Resilience of Japanese internees seen in ‘Contested Histories’ in LA – Whittier Daily News

My travel last Sunday by rail to meet two friends in Little Tokyo to watch the Dodgers game at a bar was mentioned here in passing on Wednesday. Perhaps you’d like to hear about my side trip.

After transferring at Union Station from Metrolink to light rail, I arrived at the Little Tokyo station about 45 minutes before our meet-up time. The Japanese American National Museum (100 N. Central Ave.) is across the street. I thought I might as well see what was new.

Typically, admission is $16 for adults, or $9 for those 62 and older. But that day, due to a craft show inside, admission was free. Can’t beat that.

“Contested Histories: Preserving and Sharing a Community History” is one current exhibit. The backstory is fascinating.

In the waning days of World War II, a man named Allen Hendershott Eaton, an expert on American folk art, visited five of the American concentration camps that held Japanese Americans, curious about the creative activity by inmates.

Astonished by what he found, Eaton published a book of photographs in 1952 — “Beauty Behind Barbed Wire” — and was later given many of the artworks. In 2015, long after his 1962 death, the entire set of art and artifacts was put up for auction.

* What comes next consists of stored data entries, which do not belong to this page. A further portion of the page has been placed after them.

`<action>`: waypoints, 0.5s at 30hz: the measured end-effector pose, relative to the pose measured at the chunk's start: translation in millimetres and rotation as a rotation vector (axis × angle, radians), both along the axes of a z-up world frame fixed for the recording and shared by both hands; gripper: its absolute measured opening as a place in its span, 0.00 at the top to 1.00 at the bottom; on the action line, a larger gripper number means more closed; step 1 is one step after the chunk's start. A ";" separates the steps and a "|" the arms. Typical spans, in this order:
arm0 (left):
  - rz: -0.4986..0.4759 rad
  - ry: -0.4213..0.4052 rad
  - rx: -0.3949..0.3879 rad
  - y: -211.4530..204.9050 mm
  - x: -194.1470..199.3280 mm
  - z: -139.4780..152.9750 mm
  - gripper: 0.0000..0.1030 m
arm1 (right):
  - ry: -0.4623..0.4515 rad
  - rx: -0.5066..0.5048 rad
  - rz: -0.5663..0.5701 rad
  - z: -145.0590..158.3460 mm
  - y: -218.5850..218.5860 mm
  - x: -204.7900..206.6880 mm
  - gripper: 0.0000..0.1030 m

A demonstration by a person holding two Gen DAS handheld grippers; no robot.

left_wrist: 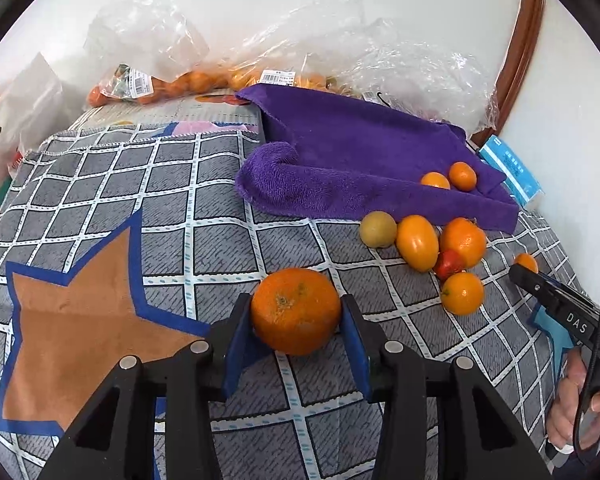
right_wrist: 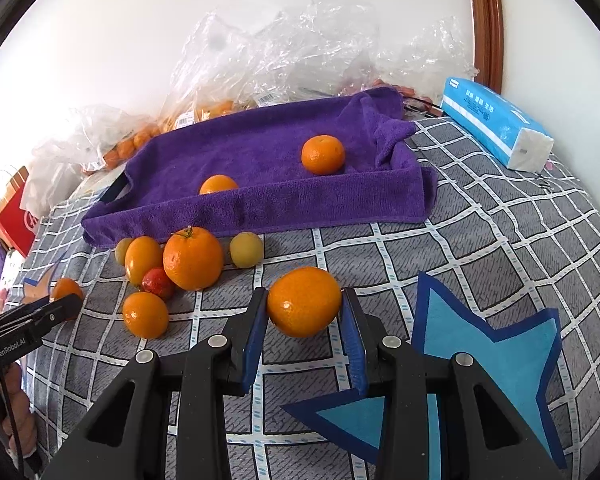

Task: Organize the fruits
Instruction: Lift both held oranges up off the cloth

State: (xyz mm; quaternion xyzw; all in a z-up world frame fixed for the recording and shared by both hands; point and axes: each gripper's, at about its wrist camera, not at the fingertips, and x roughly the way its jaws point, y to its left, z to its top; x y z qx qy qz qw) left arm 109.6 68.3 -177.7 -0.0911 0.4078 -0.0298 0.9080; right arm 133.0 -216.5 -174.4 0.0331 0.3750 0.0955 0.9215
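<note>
Both grippers loaded with fruit.
Left gripper point(left_wrist: 297, 314) jaws clamp an orange point(left_wrist: 296, 311); right gripper point(right_wrist: 305, 303) jaws clamp a mandarin point(right_wrist: 304, 302), purple towel point(right_wrist: 260, 152) directly ahead.

Fruit cluster point(right_wrist: 172, 272) sits right at the purple towel point(right_wrist: 260, 160) front edge, blocking that side. Open cloth point(right_wrist: 480, 240) to the right, w/ tissue pack point(right_wrist: 496, 128) & plastic bags point(right_wrist: 300, 52) crowding the back.
</note>
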 end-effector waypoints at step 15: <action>-0.007 -0.029 -0.133 14.5 -5.7 0.0 0.61 | 0.053 -0.060 0.025 -10.0 9.4 8.5 0.65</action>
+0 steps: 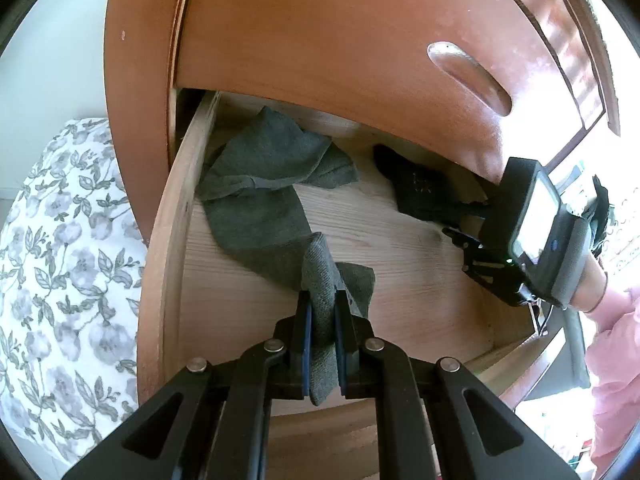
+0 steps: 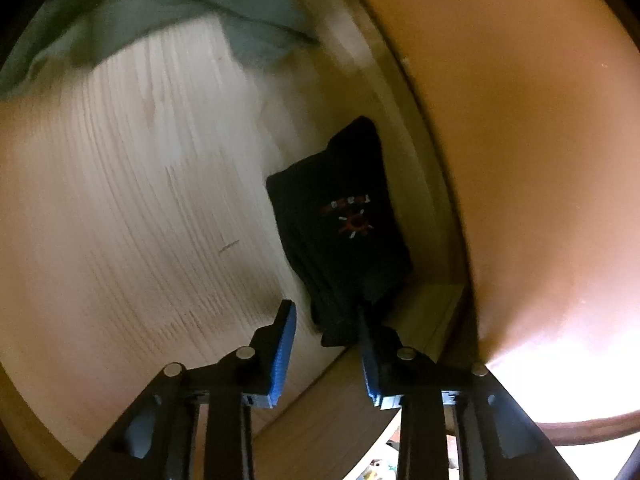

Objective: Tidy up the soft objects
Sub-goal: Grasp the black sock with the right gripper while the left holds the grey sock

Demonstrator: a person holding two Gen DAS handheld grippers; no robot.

The Japanese American community rallied to oppose the public sale of these artifacts. Actor George Takei was among them. The auction was canceled. The objects, stored unlabeled in cardboard boxes, ended up with the museum, which has done national outreach to talk to camp survivors to crowdsource information on the objects and their creators.

Resilience of Japanese internees seen in ‘Contested Histories’ in LA – Whittier Daily News
Located in Los Angeles’ Little Tokyo neighborhood, the Japanese American National Museum offers exhibits and activities reflecting the culture, history and experiences of Japanese Americans. (Photo by David Allen, Inland Valley Daily Bulletin/SCNG)

On display are paintings, fine woodworking and metalwork, and more, along with personal stories, where known, arranged by the camp where they originated.

My eye was caught by two watercolors by Estelle Ishigo, in which she paints scenes at Heart Mountain in Wyoming, where she was held.

RELATED: Years ago, Wyoming wilderness became home for Pomona Japanese American internees

In one, internees go about their day outside the simple wooden barracks, set amid dirt roads, laundry strung on lines. In a night scene, figures are bundled up against the cold, walking through the snow and converging on one long barracks, windows aglow, chimneys emitting smoke, promising warmth within.

Remarkably, Ishigo was a White woman who had married a Japanese American man and who volunteered to be incarcerated along with him rather than be separated. Isn’t that something?

Other works might be more to your own taste. Time permitted only a quick visit. But “Contested Histories,” which opened Oct. 19 and closes Jan. 5, is a window into the daily lives and creative spirt of people whose own spirits were tested.

Book report

My talk Tuesday night in Pomona, sponsored by the Historical Society, drew 18 people, a pretty good number for a reading by a local newspaper scribe. Virtually everyone who came bought one or more of my books, so from a personal finance standpoint it was a raging success.

During the Q&A, a woman said she enjoyed when I wrote about day trips, especially ones involving transit. That was something I used to do frequently, I replied. In fact, upon meeting me in person, many readers would say: “I like when you write about your Metrolink trips.”

These days, with so much news going uncovered in the IE, telling you about a pleasure trip of mine to L.A. by transit or car might come across as indulgent or beside the point, which is why I largely stopped.

But it could be that I over-corrected.

So, now and then I’ll tell you about somewhere I went — see the item above. After all, it might be something you’d want to see yourself. If not, you can be an armchair traveler.

Organ notes

Back in February a church organ concert in Claremont led to a column. In what you might consider a belated follow-up, here are details about two upcoming chances to hear church organs apart from worship services.

First is a Halloween-themed organ concert at Riverside’s First United Methodist Church of Christ, 4845 Brockton Ave., at 7 p.m. Saturday (Oct. 26). It’s free, but a goodwill offering will be collected to help maintain the organ.

According to the publicity, Robert Phillips will perform “a ‘thrilling’ number by Michael Jackson, a ‘chilling’ gothic toccata and a ‘distilling’ of TV and movie themes. Of course there will be Ghoultide Carols and special guests. Costumes admired!” I admire the church’s spirit.

Then on Nov. 1, Pomona’s Pilgrim Congregational Church, 600 N. Garey Ave., presents one of its occasional silent film screenings with organ accompaniment. This will be an early John Ford western, “3 Bad Men,” set during the Dakota land rush after the Civil War.